A chemical weapons team made a repeat visit to the Al Mamoun plant in Al Rasheed, about 60 kilometers (37 miles) south of Baghdad, tagging solid fuel rockets.

Al Mamoun belongs to the Al Rasheed state company, part of Iraq's Military Industrialization Commission.

The site was used in the production of solid fuel rockets and had been dismantled by UNSCOM (United Nations Special Commission) -- weapons inspectors who operated in Iraq after the end of the Gulf War until 1998.

Biological weapons inspectors were deployed to a pair of warehouses owned by the Ministries of Health and Trade -- Al Dabbash and Al Adil.

A joint inspection team went to the State Company for the Trade of Medicines and Medical Appliances in Baghdad.

Bad weather kept one inspection team from utilizing helicopters to get to a site for the second day in a row.

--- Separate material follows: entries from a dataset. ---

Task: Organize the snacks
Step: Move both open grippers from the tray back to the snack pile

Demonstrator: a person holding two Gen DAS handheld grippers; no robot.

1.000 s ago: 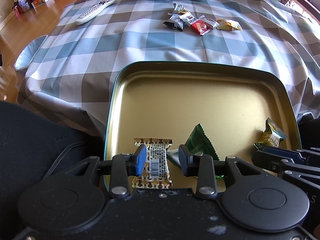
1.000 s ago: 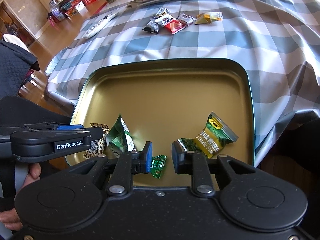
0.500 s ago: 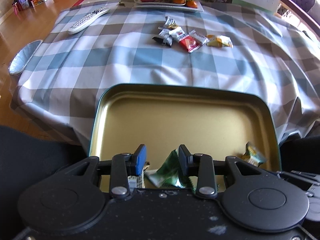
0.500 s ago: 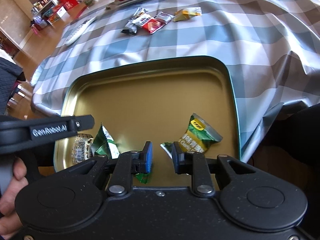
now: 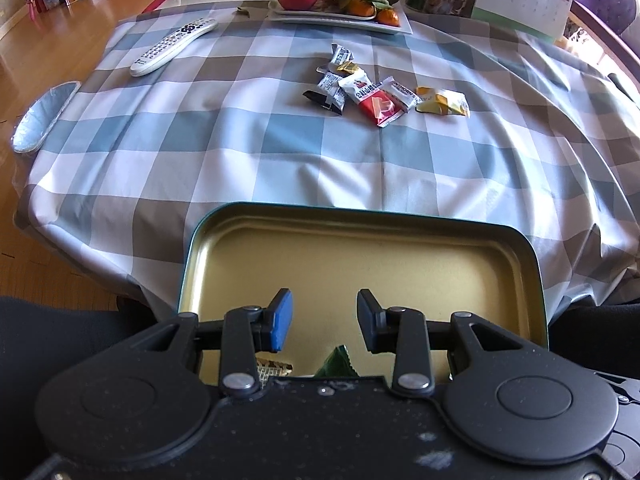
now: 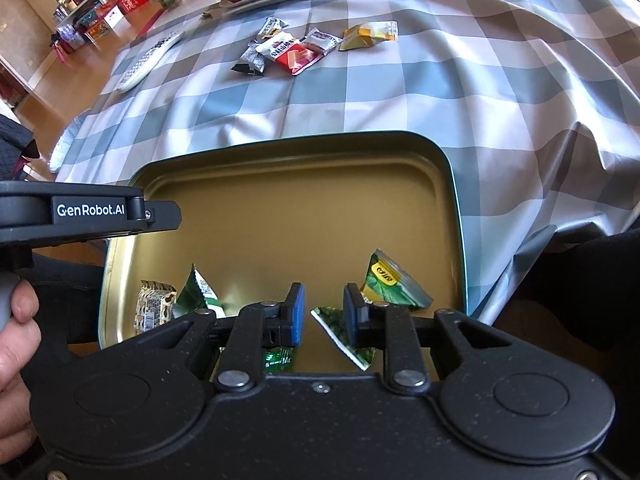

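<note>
Gold-lined, teal-rimmed metal tin (image 6: 452, 184) overhangs the bench's near edge holding four packets, so either released, empty claw, left (image 5: 324, 320) or right (image 6: 323, 314), pressing its near end could tip it while six wrapped snacks (image 5: 372, 98) wait mid-bench.

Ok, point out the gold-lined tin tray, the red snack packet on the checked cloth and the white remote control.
Gold-lined tin tray (image 6: 448, 168): right wrist view, far right corner of its rim.
Red snack packet (image 5: 376, 106): left wrist view, middle of the wrapper.
White remote control (image 5: 172, 47): left wrist view, middle of its button face.
</note>
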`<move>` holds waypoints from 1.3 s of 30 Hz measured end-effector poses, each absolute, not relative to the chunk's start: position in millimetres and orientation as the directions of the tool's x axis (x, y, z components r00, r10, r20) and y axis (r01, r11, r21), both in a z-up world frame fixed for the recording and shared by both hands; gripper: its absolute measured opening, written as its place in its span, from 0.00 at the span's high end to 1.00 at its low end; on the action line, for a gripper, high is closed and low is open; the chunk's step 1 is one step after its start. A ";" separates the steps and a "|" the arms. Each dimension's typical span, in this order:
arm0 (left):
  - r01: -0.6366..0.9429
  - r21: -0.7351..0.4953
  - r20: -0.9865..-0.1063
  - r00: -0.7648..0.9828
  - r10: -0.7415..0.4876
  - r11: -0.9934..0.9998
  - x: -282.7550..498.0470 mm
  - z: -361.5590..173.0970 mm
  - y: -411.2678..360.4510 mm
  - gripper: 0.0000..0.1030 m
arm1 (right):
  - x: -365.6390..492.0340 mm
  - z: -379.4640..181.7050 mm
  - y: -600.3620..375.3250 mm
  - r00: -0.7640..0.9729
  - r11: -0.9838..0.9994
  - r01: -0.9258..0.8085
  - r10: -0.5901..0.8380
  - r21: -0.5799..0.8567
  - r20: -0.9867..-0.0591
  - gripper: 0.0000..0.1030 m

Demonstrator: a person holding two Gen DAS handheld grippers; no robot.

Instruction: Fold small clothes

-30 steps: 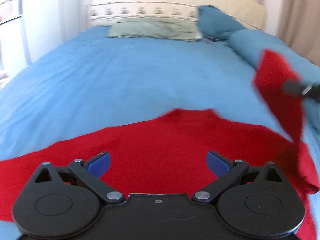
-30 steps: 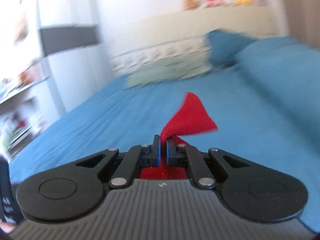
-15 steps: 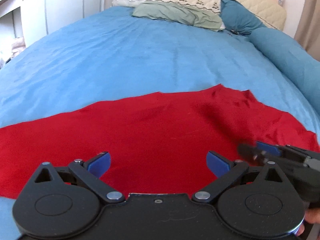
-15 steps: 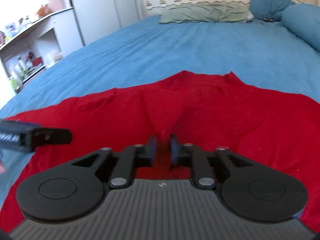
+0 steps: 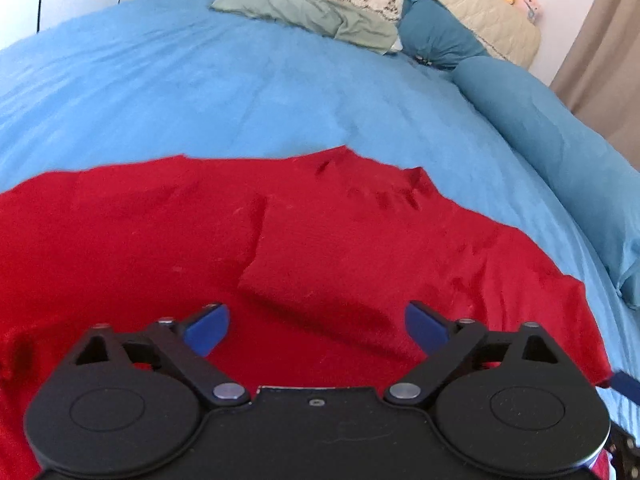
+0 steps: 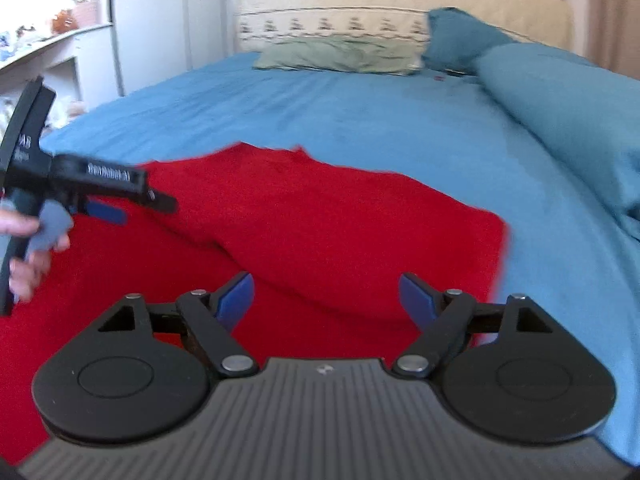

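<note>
On the near end of the bed (image 6: 360,112), a red garment (image 5: 340,248) lies spread over the blue cover, one flap already laid across its middle so a folded edge runs through the cloth. At the left, the left gripper (image 5: 316,326) hovers low over the cloth, its jaws wide but easing inward, with nothing pinched between the blue pads (image 5: 208,328); a hand (image 6: 24,248) grips its handle in the right wrist view. To the right, the right gripper (image 6: 326,298) is letting go: its jaws are swinging apart above the garment's right portion, and the cloth lies loose beneath them, not held. I judge the first fold is just laid down and the next one is being set up. That would call for each gripper to find a fresh edge or corner and pinch it cleanly without dragging the layer below. Further up the bed sit a green pillow (image 5: 304,16), a dark teal pillow (image 5: 436,40), and a long blue bolster (image 6: 560,112) along the right. A white cabinet (image 6: 160,36) stands left, a quilted headboard (image 6: 400,0) behind.
</note>
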State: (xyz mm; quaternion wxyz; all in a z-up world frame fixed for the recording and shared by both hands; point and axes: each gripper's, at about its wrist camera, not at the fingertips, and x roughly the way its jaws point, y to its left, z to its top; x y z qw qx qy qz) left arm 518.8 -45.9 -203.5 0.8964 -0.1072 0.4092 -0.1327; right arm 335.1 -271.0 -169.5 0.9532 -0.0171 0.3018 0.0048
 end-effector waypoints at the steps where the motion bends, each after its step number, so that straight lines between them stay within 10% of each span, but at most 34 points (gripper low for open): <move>1: 0.153 -0.288 -0.705 0.635 -0.318 0.945 521.1 -203.6 -51.1 0.20 | 329.6 -173.5 -276.0 0.815 0.999 0.004 -0.029 -0.045 -0.578 0.06; 7: 0.127 -0.193 -0.705 0.672 -0.227 0.973 526.0 -204.1 -66.4 0.96 | 329.0 -197.1 -301.5 0.779 0.989 0.137 -0.146 -0.062 -0.610 0.06; 18: 0.021 -0.096 -0.495 0.866 -0.066 0.995 492.0 -141.6 -29.4 0.96 | 374.0 -209.6 -335.0 0.745 0.958 0.284 -0.204 0.025 -0.635 0.06; 31: -0.066 -0.143 -0.617 0.786 -0.037 0.988 463.8 -208.8 25.8 0.94 | 363.4 -208.5 -350.7 0.721 0.947 0.321 -0.255 -0.016 -0.644 0.04; 36: -0.043 -0.073 -0.613 0.790 -0.011 0.996 437.4 -203.4 30.9 0.74 | 348.0 -203.9 -349.0 0.708 0.952 0.298 -0.268 -0.068 -0.654 0.04; 39: -0.021 0.004 -0.589 0.808 0.019 1.000 414.3 -192.0 33.7 0.34 | 336.9 -192.7 -345.8 0.705 0.957 0.278 -0.265 -0.087 -0.658 0.04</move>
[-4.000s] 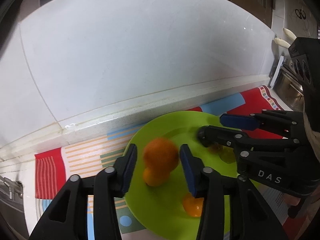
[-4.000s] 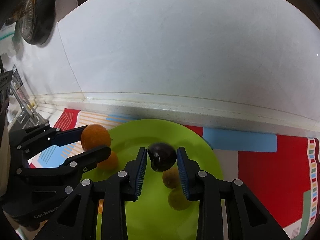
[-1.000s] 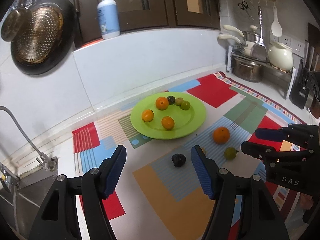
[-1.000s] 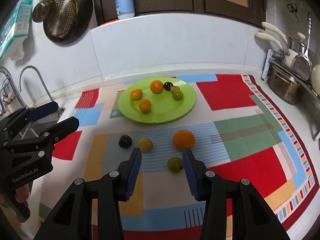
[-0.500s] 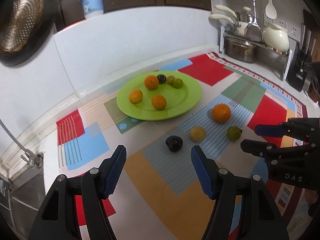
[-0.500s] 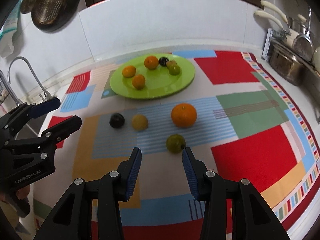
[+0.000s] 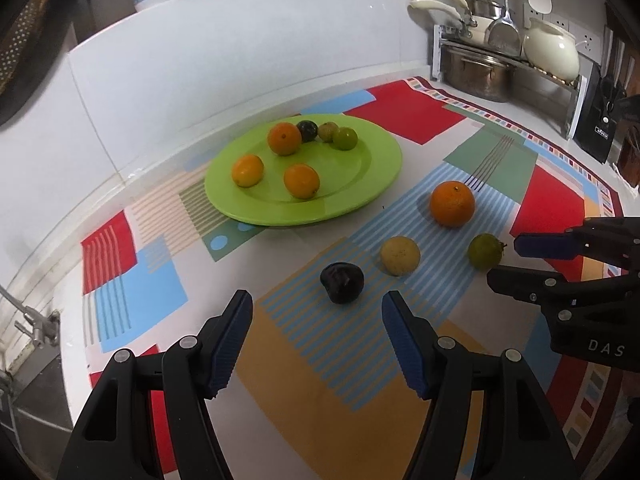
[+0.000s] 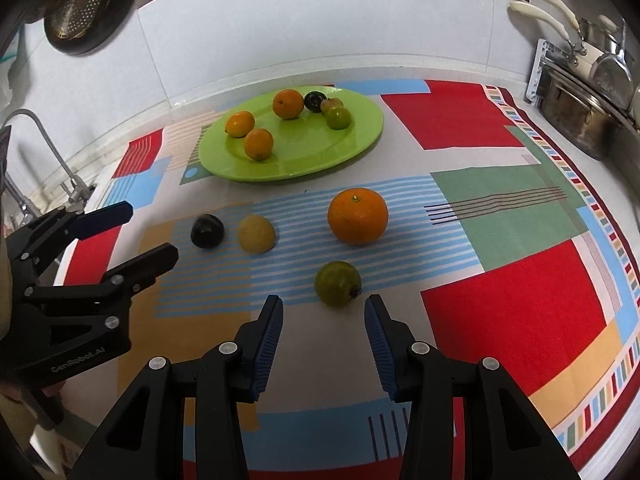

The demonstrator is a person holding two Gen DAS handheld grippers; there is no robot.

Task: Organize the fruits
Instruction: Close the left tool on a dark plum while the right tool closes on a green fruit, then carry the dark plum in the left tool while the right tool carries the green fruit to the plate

Inspectors have yet to find any "smoking gun" demonstrating that Iraq has weapons of mass destruction prohibited by U.N. resolutions ending the 1991 Persian Gulf war, said Hans Blix, the head of the U.N. Monitoring, Inspections and Verification Commission.

But that "is no guarantee that prohibited stocks or activities could not exist at other sites," Blix told Security Council members Thursday, according to notes released after the briefing. (Full Transcript)

Blix called Iraq's 12,000-page declaration of its weapons programs, delivered in December, "rich in volume but poor in new information about weapons issues and practically devoid of new evidence on such issues." (Blix talking points)

U.S. Ambassador John Negroponte called the shortcomings of Iraq's declaration "a further material breach" of Iraq's obligation to disarm under U.N. mandates.

"The declaration states that Iraq has no weapons of mass destruction or programs to develop them, but it fails to answer numerous, outstanding questions about its weapons of mass destruction," Negroponte said.

Blix said the declaration lists the import of missile engines and raw material for the production of solid rocket fuel, done "in violation of the relevant resolutions regulating import and export to Iraq," he told the council. It also does not adequately account for stockpiles of the chemical agent VX, he said.

On Iraq's nuclear program, IAEA Director-General Mohamed ElBaradei told the council that questions remain about Iraq's possession of a high explosive that could be used in nuclear weapons, and that "no new information of significance" has emerged about Iraq's efforts to obtain an atomic bomb. (ElBaradei talking points)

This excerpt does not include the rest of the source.